----- Source records

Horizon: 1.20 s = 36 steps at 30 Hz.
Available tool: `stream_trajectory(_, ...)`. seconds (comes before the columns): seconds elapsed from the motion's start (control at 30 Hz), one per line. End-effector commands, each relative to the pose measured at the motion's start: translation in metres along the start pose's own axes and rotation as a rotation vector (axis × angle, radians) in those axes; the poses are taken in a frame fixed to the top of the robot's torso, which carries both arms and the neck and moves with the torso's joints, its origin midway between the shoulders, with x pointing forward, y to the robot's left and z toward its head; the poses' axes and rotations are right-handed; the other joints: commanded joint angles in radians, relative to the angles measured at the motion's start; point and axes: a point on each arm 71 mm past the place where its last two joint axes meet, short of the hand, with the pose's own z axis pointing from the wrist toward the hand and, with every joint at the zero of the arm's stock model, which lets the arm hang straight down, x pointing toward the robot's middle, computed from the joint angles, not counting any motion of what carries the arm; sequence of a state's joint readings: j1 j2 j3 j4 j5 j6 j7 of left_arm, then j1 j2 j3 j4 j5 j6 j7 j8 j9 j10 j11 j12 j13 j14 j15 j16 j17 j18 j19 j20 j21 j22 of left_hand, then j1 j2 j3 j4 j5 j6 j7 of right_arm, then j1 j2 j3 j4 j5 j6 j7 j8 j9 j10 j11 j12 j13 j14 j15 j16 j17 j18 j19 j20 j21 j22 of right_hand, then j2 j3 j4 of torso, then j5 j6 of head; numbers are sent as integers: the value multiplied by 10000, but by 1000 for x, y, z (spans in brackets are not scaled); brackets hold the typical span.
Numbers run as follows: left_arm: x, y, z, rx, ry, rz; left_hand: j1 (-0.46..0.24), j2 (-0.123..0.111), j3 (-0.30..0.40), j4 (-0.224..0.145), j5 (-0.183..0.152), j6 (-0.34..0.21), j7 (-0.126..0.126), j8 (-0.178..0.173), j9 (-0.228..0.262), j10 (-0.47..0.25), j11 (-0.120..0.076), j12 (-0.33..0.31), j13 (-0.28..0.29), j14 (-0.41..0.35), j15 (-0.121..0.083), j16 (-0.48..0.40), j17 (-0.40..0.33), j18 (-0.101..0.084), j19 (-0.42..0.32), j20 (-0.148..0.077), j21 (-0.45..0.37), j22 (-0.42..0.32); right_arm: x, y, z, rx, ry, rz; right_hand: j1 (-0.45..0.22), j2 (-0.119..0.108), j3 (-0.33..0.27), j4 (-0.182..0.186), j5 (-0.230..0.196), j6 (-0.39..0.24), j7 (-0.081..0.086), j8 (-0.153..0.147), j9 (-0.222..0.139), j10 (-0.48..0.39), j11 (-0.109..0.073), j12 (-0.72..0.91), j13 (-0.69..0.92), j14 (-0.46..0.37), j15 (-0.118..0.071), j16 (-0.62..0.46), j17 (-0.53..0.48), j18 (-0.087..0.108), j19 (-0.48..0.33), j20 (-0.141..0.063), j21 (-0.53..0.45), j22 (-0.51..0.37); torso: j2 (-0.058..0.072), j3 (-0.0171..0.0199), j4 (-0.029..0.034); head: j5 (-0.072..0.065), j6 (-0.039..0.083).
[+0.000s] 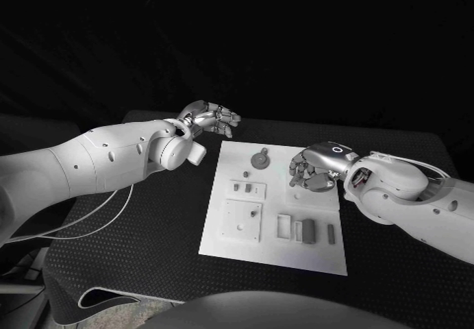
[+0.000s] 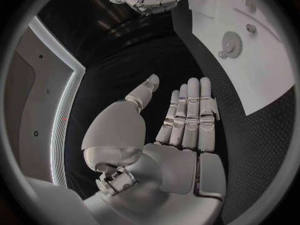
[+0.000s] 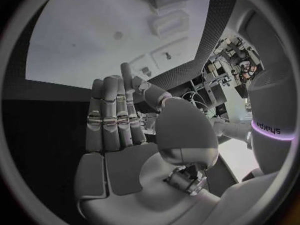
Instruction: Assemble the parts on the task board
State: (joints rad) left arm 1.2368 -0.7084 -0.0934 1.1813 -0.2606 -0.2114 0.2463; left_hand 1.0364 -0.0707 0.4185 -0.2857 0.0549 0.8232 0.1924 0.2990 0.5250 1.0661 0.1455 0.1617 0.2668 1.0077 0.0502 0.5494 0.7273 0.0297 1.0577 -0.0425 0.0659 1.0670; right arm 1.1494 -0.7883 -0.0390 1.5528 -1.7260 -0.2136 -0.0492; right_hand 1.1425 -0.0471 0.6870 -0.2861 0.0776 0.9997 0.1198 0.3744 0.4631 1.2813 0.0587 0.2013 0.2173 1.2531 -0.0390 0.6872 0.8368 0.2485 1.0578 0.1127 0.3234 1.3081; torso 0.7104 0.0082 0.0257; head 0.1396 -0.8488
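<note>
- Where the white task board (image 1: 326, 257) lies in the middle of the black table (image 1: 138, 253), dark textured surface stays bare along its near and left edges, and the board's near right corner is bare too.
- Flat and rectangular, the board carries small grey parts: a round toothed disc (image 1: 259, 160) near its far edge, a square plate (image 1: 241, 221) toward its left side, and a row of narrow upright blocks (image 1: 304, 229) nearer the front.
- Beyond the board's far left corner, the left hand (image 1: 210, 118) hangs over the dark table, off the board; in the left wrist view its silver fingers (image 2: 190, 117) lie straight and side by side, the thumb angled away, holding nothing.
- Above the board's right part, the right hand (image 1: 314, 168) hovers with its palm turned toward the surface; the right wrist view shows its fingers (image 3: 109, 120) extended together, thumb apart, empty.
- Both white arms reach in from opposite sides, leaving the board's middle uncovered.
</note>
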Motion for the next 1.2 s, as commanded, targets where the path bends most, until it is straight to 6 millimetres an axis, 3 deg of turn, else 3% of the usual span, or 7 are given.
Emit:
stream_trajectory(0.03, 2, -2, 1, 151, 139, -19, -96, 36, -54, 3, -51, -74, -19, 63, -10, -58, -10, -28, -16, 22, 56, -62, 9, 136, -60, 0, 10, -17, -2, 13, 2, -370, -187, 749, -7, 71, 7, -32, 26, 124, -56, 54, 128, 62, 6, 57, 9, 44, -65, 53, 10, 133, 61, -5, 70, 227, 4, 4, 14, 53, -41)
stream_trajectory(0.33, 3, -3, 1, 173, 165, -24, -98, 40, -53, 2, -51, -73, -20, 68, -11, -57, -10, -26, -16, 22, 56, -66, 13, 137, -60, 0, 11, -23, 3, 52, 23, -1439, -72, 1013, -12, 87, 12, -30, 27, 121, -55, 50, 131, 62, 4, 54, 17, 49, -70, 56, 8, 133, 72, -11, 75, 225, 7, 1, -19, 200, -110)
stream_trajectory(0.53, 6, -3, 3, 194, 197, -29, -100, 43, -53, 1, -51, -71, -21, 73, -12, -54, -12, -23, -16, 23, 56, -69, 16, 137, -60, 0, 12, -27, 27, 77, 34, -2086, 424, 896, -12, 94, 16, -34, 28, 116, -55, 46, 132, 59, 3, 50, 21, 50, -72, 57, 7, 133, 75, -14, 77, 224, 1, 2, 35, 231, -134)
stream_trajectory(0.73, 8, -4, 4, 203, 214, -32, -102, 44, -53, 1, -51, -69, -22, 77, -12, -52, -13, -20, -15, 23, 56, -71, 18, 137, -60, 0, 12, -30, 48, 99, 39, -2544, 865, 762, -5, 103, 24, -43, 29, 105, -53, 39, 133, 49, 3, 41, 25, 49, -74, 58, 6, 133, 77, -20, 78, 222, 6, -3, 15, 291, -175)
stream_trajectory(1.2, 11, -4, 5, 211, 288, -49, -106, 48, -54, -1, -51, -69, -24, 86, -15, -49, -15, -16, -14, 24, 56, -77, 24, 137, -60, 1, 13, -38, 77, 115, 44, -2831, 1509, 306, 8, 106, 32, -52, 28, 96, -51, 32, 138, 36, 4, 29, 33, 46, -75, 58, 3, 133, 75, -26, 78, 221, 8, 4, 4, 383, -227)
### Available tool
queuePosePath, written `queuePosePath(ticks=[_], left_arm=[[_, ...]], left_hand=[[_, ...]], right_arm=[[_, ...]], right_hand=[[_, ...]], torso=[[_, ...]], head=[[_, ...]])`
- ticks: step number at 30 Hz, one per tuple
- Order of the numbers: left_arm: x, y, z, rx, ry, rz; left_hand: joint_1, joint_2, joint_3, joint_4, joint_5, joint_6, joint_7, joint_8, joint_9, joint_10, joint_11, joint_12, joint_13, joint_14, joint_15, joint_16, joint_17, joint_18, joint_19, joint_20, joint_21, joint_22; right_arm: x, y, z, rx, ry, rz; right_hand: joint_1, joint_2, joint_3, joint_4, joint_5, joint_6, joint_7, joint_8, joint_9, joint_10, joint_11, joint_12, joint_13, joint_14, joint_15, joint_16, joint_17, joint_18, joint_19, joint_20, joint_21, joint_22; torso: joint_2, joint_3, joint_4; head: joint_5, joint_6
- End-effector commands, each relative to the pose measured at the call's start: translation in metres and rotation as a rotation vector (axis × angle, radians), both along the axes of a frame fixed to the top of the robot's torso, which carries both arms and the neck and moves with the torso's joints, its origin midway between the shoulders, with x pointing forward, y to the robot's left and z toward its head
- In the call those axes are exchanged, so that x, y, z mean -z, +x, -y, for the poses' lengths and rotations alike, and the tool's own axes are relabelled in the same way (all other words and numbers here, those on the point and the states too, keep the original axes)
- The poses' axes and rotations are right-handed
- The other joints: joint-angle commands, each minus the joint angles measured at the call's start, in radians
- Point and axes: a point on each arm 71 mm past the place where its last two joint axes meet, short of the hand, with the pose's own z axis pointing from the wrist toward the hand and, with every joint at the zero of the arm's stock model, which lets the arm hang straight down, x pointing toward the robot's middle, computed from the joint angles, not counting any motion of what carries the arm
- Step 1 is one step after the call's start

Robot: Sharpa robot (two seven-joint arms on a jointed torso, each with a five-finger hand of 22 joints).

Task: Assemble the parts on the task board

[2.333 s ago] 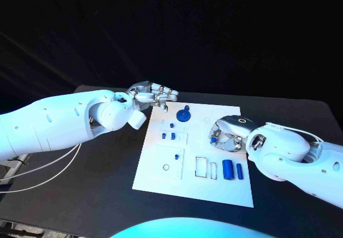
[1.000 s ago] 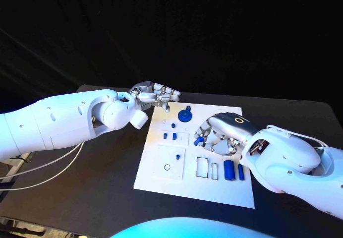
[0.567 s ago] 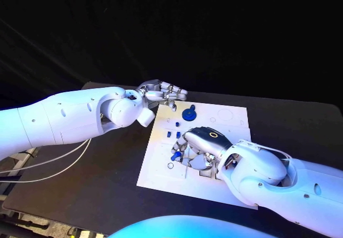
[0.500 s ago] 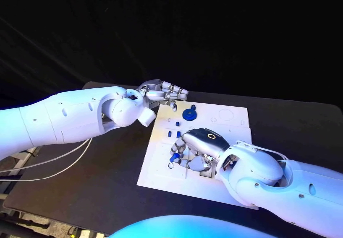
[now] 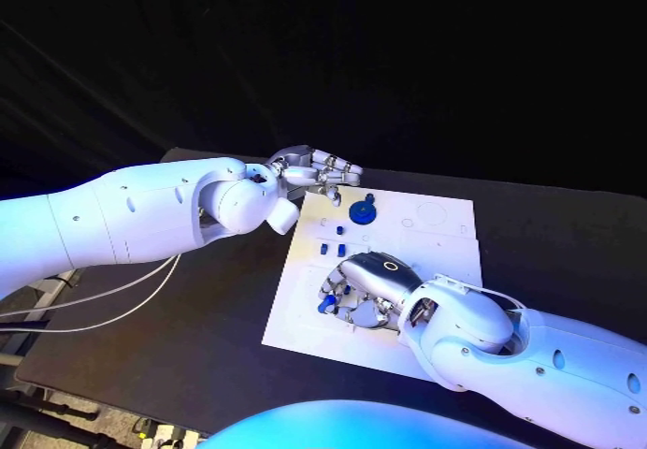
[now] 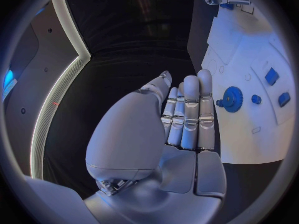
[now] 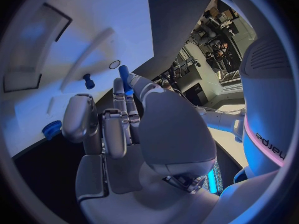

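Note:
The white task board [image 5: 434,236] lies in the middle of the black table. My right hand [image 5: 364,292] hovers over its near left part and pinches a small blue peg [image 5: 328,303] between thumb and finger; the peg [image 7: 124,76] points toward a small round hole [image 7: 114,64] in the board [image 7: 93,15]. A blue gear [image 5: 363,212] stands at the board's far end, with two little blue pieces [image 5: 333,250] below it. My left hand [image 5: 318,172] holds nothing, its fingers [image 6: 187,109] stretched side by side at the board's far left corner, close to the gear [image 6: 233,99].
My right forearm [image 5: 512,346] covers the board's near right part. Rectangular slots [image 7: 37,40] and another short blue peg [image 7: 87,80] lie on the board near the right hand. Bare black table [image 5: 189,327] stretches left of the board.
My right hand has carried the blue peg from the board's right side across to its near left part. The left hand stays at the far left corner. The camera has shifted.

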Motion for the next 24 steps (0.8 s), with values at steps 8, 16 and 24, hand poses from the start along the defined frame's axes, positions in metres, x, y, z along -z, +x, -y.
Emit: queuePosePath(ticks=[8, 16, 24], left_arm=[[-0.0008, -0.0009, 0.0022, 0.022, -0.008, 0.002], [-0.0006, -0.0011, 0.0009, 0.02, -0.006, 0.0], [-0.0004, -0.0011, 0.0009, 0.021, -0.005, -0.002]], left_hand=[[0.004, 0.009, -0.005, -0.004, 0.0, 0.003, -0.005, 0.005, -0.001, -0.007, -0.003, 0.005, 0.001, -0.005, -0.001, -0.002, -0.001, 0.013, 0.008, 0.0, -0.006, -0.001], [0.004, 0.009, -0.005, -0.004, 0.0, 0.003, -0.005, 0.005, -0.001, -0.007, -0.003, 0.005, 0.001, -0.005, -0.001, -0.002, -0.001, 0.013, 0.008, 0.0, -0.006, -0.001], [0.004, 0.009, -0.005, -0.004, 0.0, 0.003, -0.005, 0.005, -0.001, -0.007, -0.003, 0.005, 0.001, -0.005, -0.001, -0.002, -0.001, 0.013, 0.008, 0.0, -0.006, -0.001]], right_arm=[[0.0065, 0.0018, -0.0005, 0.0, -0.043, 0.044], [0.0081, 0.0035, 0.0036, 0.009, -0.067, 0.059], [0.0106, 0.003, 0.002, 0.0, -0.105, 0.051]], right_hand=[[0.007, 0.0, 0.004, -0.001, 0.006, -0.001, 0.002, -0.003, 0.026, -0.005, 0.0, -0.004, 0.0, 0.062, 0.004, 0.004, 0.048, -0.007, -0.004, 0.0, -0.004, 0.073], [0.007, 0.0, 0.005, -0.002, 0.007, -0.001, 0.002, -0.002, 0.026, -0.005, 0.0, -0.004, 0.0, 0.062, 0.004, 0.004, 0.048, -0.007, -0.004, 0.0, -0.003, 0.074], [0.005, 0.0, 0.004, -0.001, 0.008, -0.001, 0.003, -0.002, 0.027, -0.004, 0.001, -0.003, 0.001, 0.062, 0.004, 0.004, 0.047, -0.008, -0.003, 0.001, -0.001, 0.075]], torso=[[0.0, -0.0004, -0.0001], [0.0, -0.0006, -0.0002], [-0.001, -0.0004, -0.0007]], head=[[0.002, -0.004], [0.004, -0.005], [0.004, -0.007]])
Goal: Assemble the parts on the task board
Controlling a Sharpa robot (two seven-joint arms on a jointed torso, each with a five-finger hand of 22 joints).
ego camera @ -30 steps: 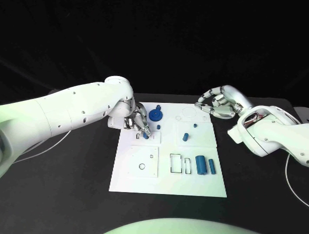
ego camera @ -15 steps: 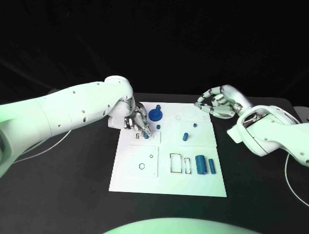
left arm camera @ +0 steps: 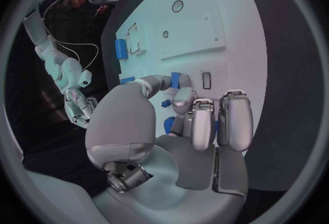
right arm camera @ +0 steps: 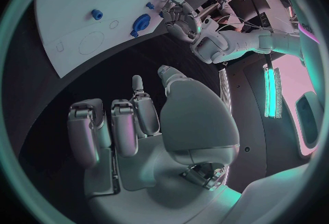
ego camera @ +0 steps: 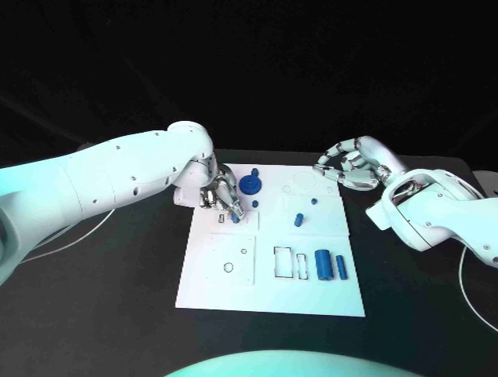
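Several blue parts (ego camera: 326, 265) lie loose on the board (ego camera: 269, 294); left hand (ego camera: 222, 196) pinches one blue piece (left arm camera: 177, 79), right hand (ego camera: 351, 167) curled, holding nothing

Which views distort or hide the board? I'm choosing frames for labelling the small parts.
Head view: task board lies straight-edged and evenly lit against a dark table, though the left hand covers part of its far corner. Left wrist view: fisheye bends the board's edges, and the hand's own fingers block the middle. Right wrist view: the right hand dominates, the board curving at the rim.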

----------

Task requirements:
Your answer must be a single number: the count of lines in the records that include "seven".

Reply:
2